# SOLAR ECLIPSES

In [1]:
import pandas as pd
import numpy as np
import re
from selenium import webdriver
from selenium.webdriver.chrome.service import Service
from webdriver_manager.chrome import ChromeDriverManager
from selenium.webdriver.common.by import By

In [2]:
#open a chrome web browser
service = Service(executable_path=ChromeDriverManager().install())
driver = webdriver.Chrome(service = service)

In [3]:
#determine the url to be scrapped
url = 'https://eclipse.gsfc.nasa.gov/solar.html'
driver.get(url)

In [4]:
#inspect the element 1928 in the table in the bottom of the website and get the xpath and click on it
driver.find_element(By.XPATH, '//*[@id="singlecolumn"]/table[3]/tbody/tr[2]/td[3]/a').click()

In [5]:
#list of twenty year table links
years = [1921, 1931, 1941, 1951, 1961, 1971, 1981, 1991, 2001, 2011, 2021]

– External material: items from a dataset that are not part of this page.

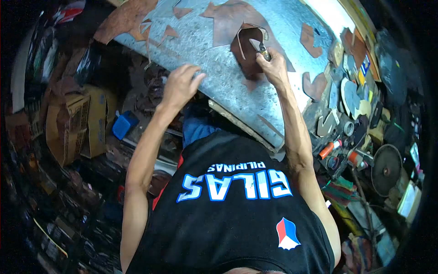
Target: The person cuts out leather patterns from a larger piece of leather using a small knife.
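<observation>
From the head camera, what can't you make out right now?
All in the head view:
Knife handle: partly hidden by the right hand.
Knife tip: too small to tell whether it touches the dark leather.
Left hand: palm hidden behind its back.
Upper-left leather piece: cut off by the top edge.
Cardboard: interior lost in shadow.

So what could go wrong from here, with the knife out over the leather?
The left hand is off the dark leather piece, so the piece might slip if the knife in the right hand cuts now.

If the left hand comes in to steady it, fingers could meet the bare blade.

The cut could also mark the larger brown leather, which lies right beside the dark piece.
</observation>
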A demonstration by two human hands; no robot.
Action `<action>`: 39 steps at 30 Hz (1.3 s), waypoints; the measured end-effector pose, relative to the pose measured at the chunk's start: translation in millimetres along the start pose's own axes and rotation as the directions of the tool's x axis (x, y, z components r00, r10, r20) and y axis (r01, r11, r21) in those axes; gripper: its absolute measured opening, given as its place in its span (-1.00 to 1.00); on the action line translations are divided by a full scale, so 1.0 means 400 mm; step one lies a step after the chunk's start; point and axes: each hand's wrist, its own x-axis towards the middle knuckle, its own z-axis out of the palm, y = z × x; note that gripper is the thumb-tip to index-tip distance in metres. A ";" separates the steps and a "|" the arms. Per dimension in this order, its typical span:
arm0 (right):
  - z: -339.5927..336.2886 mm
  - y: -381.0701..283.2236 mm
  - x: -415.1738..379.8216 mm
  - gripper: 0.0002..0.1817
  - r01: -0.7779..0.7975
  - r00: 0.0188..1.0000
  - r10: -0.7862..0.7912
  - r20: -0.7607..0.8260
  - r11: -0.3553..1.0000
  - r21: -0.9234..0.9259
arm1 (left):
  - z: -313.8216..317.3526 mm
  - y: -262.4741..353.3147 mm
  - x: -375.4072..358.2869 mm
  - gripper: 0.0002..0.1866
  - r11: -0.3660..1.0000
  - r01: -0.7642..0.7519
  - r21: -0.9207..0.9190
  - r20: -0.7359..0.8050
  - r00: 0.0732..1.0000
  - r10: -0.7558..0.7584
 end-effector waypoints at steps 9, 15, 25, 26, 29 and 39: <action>-0.074 -0.037 -0.134 -0.89 -0.270 0.952 0.163 0.258 0.844 0.463 | 0.118 0.139 0.274 -0.16 0.966 -0.225 -0.128 -0.059 0.974 0.219; -0.085 0.005 -0.211 -0.90 -0.294 0.935 0.143 0.324 0.822 0.487 | 0.100 0.125 0.276 -0.50 0.891 0.020 -0.453 0.367 0.916 0.166; -0.133 -0.005 -0.330 -0.83 -0.409 0.865 0.216 0.454 0.826 0.387 | -0.196 -0.022 0.022 -0.43 0.971 0.241 0.003 0.744 0.649 -0.163; -0.132 -0.001 -0.337 -0.84 -0.469 0.846 0.274 0.457 0.789 0.397 | -0.219 0.018 -0.018 -0.28 0.930 0.114 0.349 0.710 0.616 -0.342; -0.078 0.021 -0.353 -0.82 -0.503 0.842 0.243 0.483 0.677 0.537 | -0.186 0.123 -0.073 -0.12 0.864 -0.175 0.473 0.483 0.871 -0.087; -0.099 -0.056 -0.382 -0.70 -0.455 0.890 0.187 0.415 0.311 0.834 | 0.035 0.249 -0.019 -0.69 0.903 -0.207 -0.375 0.202 0.933 0.298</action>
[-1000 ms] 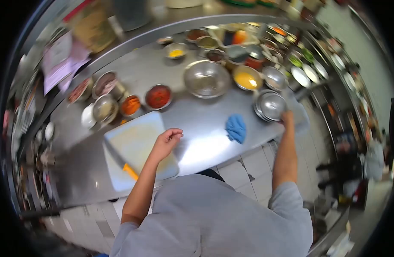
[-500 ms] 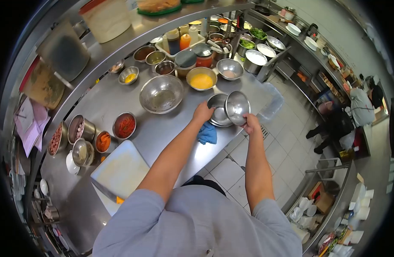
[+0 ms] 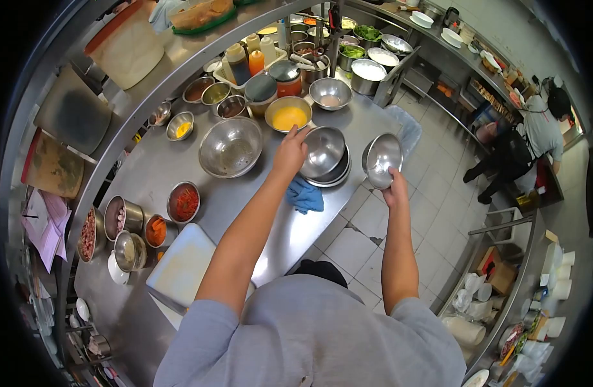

#create an empty list to store the tables for each month of each year
table = []

#loop all the years and months to collect the tables
for year in years:
    # Manipulate the URL to get the desired year and month for each table
    url = f'https://eclipse.gsfc.nasa.gov/SEdecade/SEdecade{year}.html'
    try:
        #read the html table from the URL and treat the columns
        df_ecl_s = pd.read_html(url, header= [0])[0]
        df_ecl_s.columns = df_ecl_s.iloc[0]
        df_ecl_s = df_ecl_s[1:]
        df_ecl_s = df_ecl_s.drop(index = 1)
        df_ecl_s = df_ecl_s.drop(['TD of Greatest Eclipse', 'Saros Series', 'Eclipse Magnitude', 'Central Duration',
                                 'Geographic Region of Eclipse Visibility'], axis = 1)
        df_ecl_s = df_ecl_s.rename(columns = {'Calendar Date': 'Date', 'Eclipse Type': 'Solar Eclipse Intensity Type'})
        df_ecl_s = df_ecl_s.dropna(axis=1, how = 'all')
        df_ecl_s = df_ecl_s[df_ecl_s['Date'] >= '1928-01-01']
        
        table.append(df_ecl_s)
    
        df_ecl_s['Date'] = pd.to_datetime(df_ecl_s['Date'], format='%Y %b %d')
        
    except Exception as e:
        print(f"Error: Unable to read {url} erro: {e}")

#concatenate the table
df_concat_ecl_s = pd.concat(table, ignore_index = True)    

In [6]:
df_concat_ecl_s

Unnamed: 0,Date,Solar Eclipse Intensity Type
0,1929-05-09,Total
1,1929-11-01,Annular
2,1930-04-28,Hybrid
3,1930-10-21,Total
4,1931-04-18,Partial
...,...,...
223,2029-06-12,Partial
224,2029-07-11,Partial
225,2029-12-05,Partial
226,2030-06-01,Annular


In [7]:
date_nan = df_concat_ecl_s['Date'].isna().any()
ecl_s_nan = df_concat_ecl_s['Solar Eclipse Intensity Type'].isna().any()
print(f"Date column has NaN: {date_nan}\nSolar Eclipse Intensity Type column has NaN: {ecl_s_nan}")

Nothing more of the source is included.